Un año más la música en directo volvió a inundar los rincones de, principalmente, el centro de Valladolid con alrededor de un centenar de conciertos que se sucedieron por entorno a una veintena de espacios, con variedad de propuestas tanto en estilo como en calidad. Los horarios han vuelto a sufrir recortes en este 2019 hasta condensar los espectáculos, estrictamente, de 12 a 14:30 y de 18 a 23 horas. La respuesta del público fluctuó dependiendo del espacio y los horarios, congregándose el mayor número de personas cuando comenzó a esconderse el sol hasta el filo de las once de la noche, hora final de la Fiesta de la Música.

No obstante, salvo la recopilación de horarios que últimoCero ofreció junto a Vadeocio, completando los datos municipales, con diversos cambios de horarios y nombres, esta jornada cada año tiene un aspecto más caótico en lo organizativo, apoyado también por la tardanza de los promotores en cerrar sus propuestas. El hartazgo por su carácter altruista es patente y, lejos de valorar el buen hacer del talento local y potenciar su desarrollo, limita las posibilidades organizativas y desmotiva a las bandas vallisoletanas, amén de quienes promueven los espacios, que mantienen un descontento casi endémico con las administraciones por las limitaciones y falta de apoyos. Sea como fuere, un año más este día salió adelante gracias a la implicación, vocación y trabajo, sobre todo voluntario, de las amantes de la música en Valladolid, además de quienes se encargan de hacer sonar cada escenario.

El espacio organizado por Blog OFF y el Dimmer fue el que condensó con mayor fidelidad la esencia de la Fiesta de la Música en Valladolid, de hecho varios de los artistas que en su momento lo impulsaron desde distintos colectivos pasaron por su escenario a pie de calle. Tenían así preparadas varias sorpresas, como el debut de Jarabo, un divertido totum revolutum de músicos cercano al garaje-punk con composiciones propias. El ‘power trío’ era de altura, con Alex Izquierdo, bajista de Stanich entre otras bandas, a la voz y guitarra eléctrica, Sergio Isabel, voz y guitarra de Levitants, al bajo, y Javier Vielba, voz y guitarra de Arizona Baby entre otros proyectos, en la batería.

No menos sorprendente fue la banda de lujo que acompañó a Álex Jr, con Guille Aragón y Rubén Marrón de Arizona a la batería y la sobresaliente guitarra eléctrica, además de David Martín ‘Dino’, uno de sus compinches habituales, al bajo. Este escenario contó además con nuevos nombres que se van consolidando en la escena local como el Sr. Peñi o Sin Voz Ni Don, además de ya veteranos como Mike Terry o José Carreño y su banda que siguen preparando su esperado LP, entre otras formaciones. Carreño repitió en el Kakfa, aunque con repertorios distintos, cerrando un espacio por el que también pasaron las cantautoras Natalia Fustes y Andrea Garcy además de bandas como Dehra Dun o Fellows.

Otros espacios como el organizado por 470 Radio en la Plaza Universidad lograron despertar al público que, aunque tímido, disfrutó de sus variada oferta, desde la propuesta de Anibal y su formato ‘hombre orquesta’, habitual en las calles de la ciudad tratando de ganarse la vida con su música, a la diversión de Reggaeliz de Palo, aunque “sin palos”, como cierre.
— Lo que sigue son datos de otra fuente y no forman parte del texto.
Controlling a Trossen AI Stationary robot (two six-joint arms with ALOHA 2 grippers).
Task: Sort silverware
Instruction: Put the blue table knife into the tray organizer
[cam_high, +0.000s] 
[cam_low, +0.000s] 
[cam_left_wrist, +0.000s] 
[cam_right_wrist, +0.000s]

Destacó la presentación del proyecto en Valladolid de la ONG Músicos por la Salud, con Ion Luque y Nacho Prada, que en plena plaza hicieron un repaso de las dinámicas y juegos musicales participativos con los que alegran la convalecencia a los pacientes de las diversas plantas de los hospitales, haciendo entrar al público de la Fiesta de la Música en una emocionante atmósfera.

El escenario de la Antigua, organizado por InkSide con la colaboración de la taberna Morgan, congregó también a una gran parte del público, sobre todo durante el directo de Perdidos al Trío, que también cosechó éxitos durante el vermú en el espacio del Conexión Valladolid, mientras que ante el acuciante calor del principio de la tarde propuestas como la de La Torzida, ofreciendo un interesante show de escenario alejado del habitual formato bloco, estuvieron más escasas de afluencia, completando su oferta con Fracción DDP, Blue Dreams y Depths of Stygia. Con gran variedad de estilos y calidad en las propuestas, fueron alrededor de una veintena los espacios que se lanzaron a llevar la música a la calle, a veces en directo y otras con DJs principalmente en las terrazas de los bares, con un incontable número de espectáculos, no por la cantidad sino por la desinformación.